Dans une étude publiée dans Connexions cérébralesLes chercheurs ont découvert que les personnes atteintes d’aphantasie, une condition dans laquelle les personnes ont du mal à créer des images mentales, présentent des différences significatives dans l’activité cérébrale liée à la simulation motrice par rapport aux personnes non atteintes. L’étude a révélé que les personnes atteintes d’aphantasie ne présentent pas l’augmentation attendue de l’activité cérébrale qui se produit généralement lors de l’imagination ou de l’observation de mouvements, ce qui contraste fortement avec les individus qui peuvent facilement générer des images mentales.

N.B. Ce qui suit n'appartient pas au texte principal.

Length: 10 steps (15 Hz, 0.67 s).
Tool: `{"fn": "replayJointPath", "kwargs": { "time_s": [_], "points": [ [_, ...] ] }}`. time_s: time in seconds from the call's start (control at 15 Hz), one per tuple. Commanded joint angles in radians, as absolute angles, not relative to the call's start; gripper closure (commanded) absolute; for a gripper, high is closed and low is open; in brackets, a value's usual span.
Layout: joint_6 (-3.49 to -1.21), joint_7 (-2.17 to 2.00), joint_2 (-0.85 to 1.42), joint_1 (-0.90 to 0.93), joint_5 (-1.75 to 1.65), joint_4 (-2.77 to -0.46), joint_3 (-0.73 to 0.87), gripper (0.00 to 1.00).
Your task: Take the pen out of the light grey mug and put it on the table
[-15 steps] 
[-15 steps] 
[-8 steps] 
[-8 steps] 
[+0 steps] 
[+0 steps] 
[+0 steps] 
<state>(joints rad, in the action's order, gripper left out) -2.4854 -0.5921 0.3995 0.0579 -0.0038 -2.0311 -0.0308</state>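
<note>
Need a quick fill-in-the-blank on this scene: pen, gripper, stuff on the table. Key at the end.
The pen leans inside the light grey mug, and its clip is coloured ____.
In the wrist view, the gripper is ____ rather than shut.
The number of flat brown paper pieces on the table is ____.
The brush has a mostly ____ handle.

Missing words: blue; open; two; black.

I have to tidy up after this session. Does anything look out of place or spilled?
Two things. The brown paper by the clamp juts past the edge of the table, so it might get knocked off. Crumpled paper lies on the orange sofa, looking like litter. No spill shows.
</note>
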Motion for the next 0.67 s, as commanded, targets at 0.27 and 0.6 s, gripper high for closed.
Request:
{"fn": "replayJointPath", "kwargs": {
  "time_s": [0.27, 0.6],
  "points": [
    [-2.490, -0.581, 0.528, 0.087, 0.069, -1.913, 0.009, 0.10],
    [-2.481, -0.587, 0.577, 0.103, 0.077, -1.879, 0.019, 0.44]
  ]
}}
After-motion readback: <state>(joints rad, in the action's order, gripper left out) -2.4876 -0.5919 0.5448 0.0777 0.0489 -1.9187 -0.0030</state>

L’aphantasie est une condition dans laquelle les individus sont incapables de générer des images mentales volontaires, une fonction que la plupart des gens accomplissent sans effort, comme visualiser une scène à la plage ou imaginer le visage d’un être cher. Pour ceux qui souffrent d’aphantasie, l’œil de l’esprit est essentiellement aveugle, affectant non seulement l’imagination visuelle, mais également d’autres simulations sensorielles.

Bien que ce phénomène soit reconnu dans la littérature psychologique depuis un certain temps, il n’a été formellement nommé et décrit de manière plus détaillée que ces dernières années. L’aphantasie varie considérablement selon les individus affectés ; Certains signalent une absence totale d’imagerie visuelle, tandis que d’autres peuvent avoir une incapacité spécifique à imaginer des sons, des odeurs ou des sensations tactiles.

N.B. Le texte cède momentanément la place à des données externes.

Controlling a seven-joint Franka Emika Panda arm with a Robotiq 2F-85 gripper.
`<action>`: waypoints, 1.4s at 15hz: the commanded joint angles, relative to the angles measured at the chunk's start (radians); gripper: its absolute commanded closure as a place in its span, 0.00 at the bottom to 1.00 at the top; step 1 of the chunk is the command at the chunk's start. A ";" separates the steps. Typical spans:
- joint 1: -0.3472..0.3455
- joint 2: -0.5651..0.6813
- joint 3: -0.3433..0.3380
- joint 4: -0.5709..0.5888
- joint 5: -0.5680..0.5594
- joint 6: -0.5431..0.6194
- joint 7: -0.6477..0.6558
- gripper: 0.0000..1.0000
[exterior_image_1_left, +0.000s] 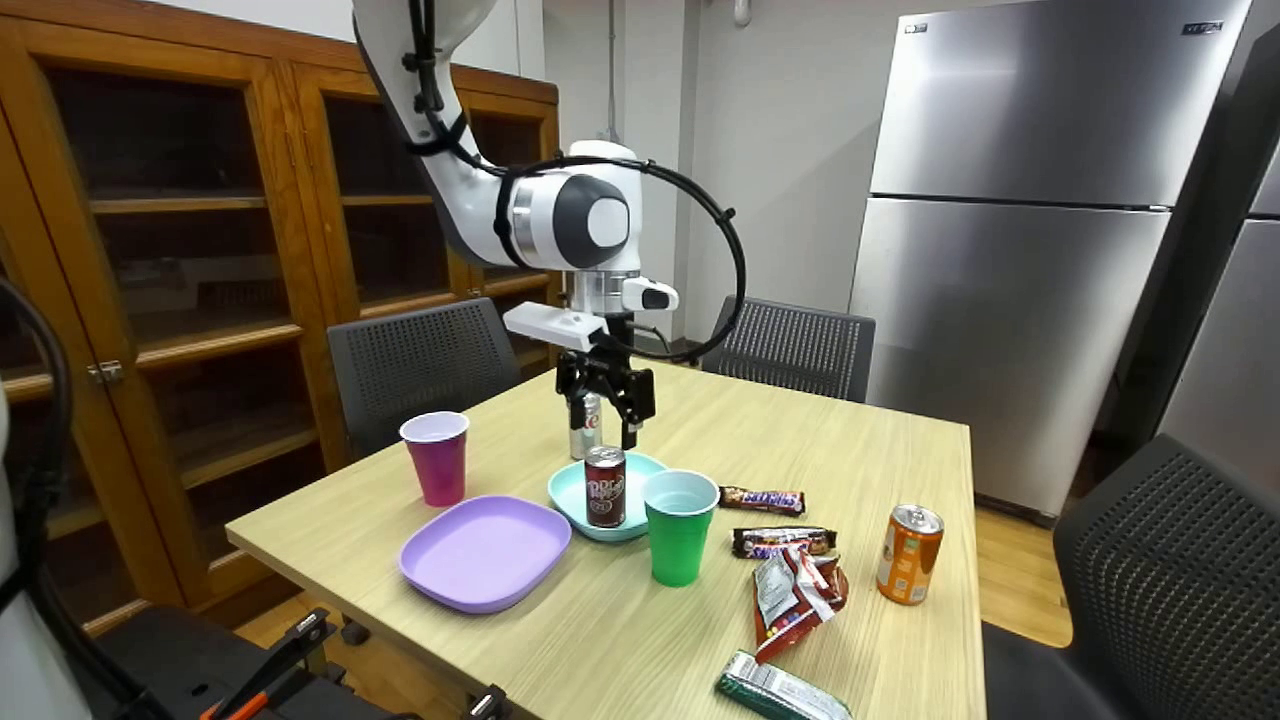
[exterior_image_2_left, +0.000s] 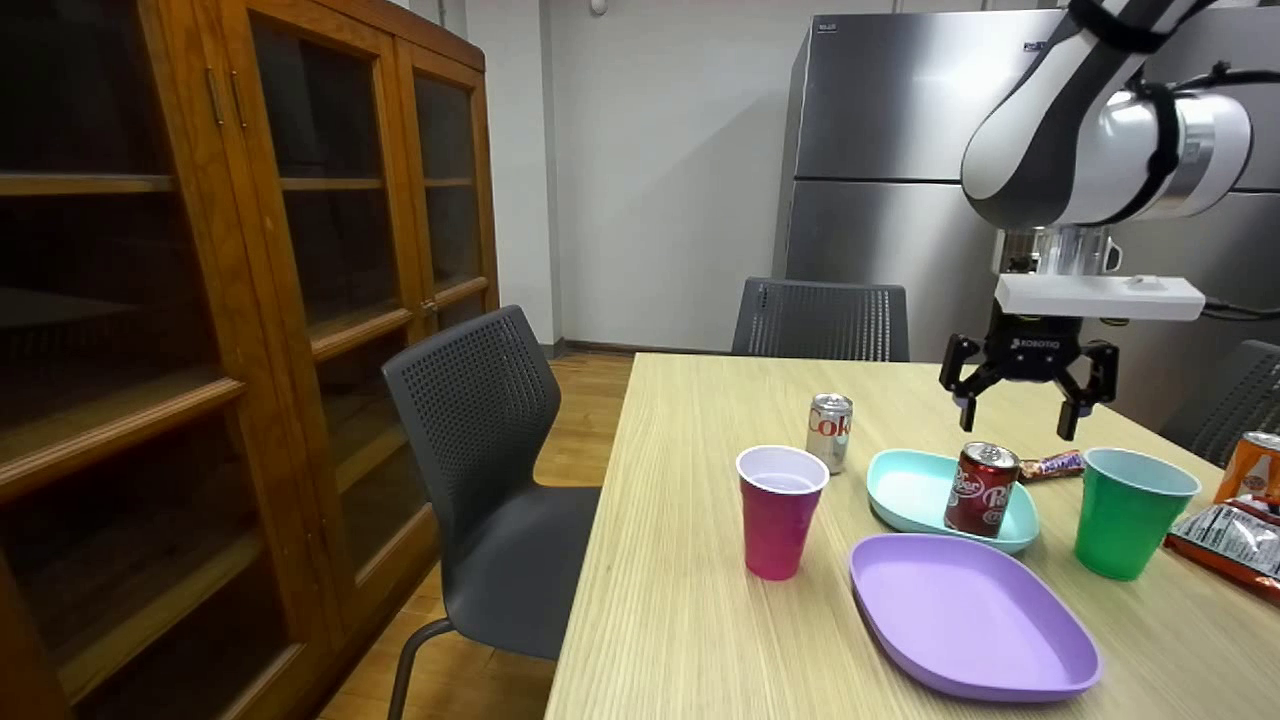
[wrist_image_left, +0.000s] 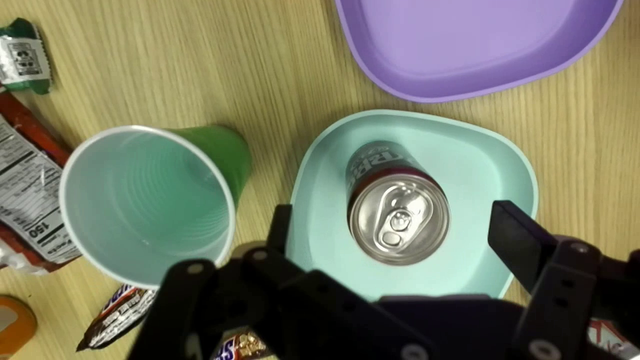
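While the claw (exterior_image_2_left: 1017, 431) gapes overhead | can (exterior_image_2_left: 980, 492): maroon, silver-topped, white-lettered, upright

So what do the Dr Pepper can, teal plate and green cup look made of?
Dr Pepper can: metal, probably aluminium, with a shiny silver lid and pull tab. Teal plate: matte, likely plastic, perhaps silicone, going by its smooth, even colour. Green cup: apparently plastic, faintly glossy, with a ridged pale inside and white rim.

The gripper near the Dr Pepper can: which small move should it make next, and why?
Probably lower the open gripper slightly: both exterior views show it higher than the Dr Pepper can, and the wrist view shows its lid framed between parted fingers.
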 joint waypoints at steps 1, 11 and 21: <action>-0.007 -0.014 0.003 0.002 -0.003 -0.009 -0.019 0.00; -0.014 -0.043 0.002 0.001 -0.004 -0.024 -0.052 0.00; 0.024 0.015 0.034 0.113 -0.012 0.050 -0.042 0.00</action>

La recherche dans le domaine de l’aphantasie s’est principalement concentrée sur les domaines visuels et auditifs, explorant la manière dont cette maladie affecte les tâches quotidiennes telles que la reconnaissance des visages, la navigation dans les souvenirs et la participation à des activités artistiques ou créatives. Des études ont utilisé à la fois des auto-évaluations de la vivacité de l’image et des mesures objectives telles que l’imagerie cérébrale pour étudier ces effets.

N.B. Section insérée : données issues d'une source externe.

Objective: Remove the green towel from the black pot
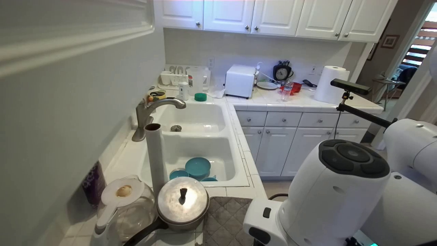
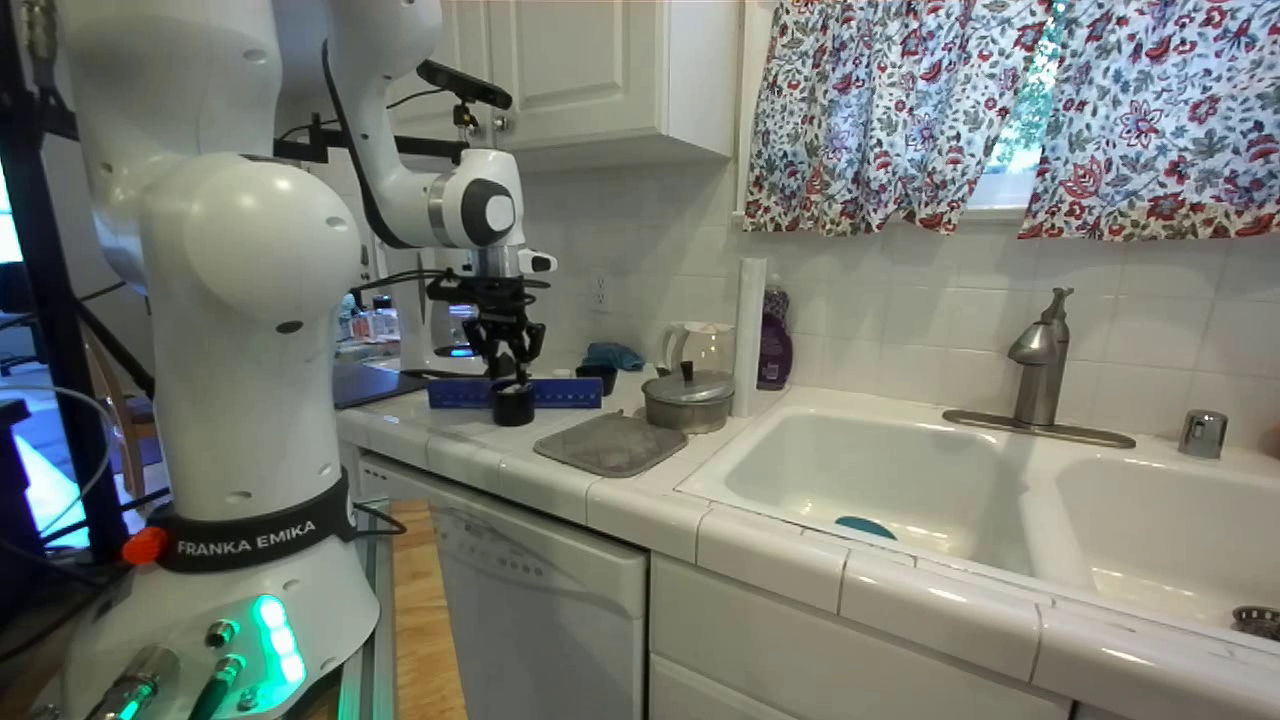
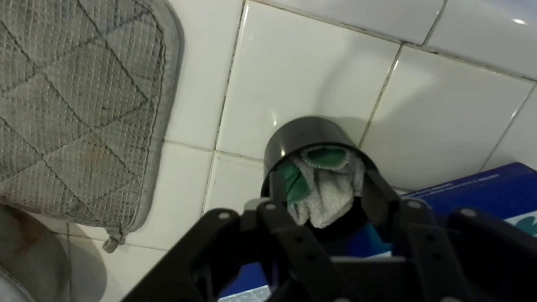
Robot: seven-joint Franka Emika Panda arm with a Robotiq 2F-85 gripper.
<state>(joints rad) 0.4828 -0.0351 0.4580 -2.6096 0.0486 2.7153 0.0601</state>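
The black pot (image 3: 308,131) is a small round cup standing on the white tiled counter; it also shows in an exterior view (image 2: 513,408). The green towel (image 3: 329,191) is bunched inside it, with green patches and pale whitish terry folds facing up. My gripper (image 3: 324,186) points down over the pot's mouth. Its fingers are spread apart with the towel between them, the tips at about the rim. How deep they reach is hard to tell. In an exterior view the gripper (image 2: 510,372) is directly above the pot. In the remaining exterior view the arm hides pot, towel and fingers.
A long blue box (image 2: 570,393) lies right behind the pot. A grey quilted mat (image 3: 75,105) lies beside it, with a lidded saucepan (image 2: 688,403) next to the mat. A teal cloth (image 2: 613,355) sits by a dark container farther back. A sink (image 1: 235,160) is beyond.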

Les premiers résultats suggèrent que même si les patients aphantasiques peuvent manquer d’imagination visuelle, ils peuvent souvent compenser par d’autres voies cognitives, en s’appuyant davantage sur des connaissances factuelles ou un raisonnement verbal pour effectuer des tâches généralement soutenues par des images.

La dernière étude a été motivée par la nécessité de comprendre comment l’aphantasie affecte la cognition motrice, en particulier la capacité à effectuer des imitations motrices, c’est-à-dire imaginer ou planifier des mouvements sans les exécuter.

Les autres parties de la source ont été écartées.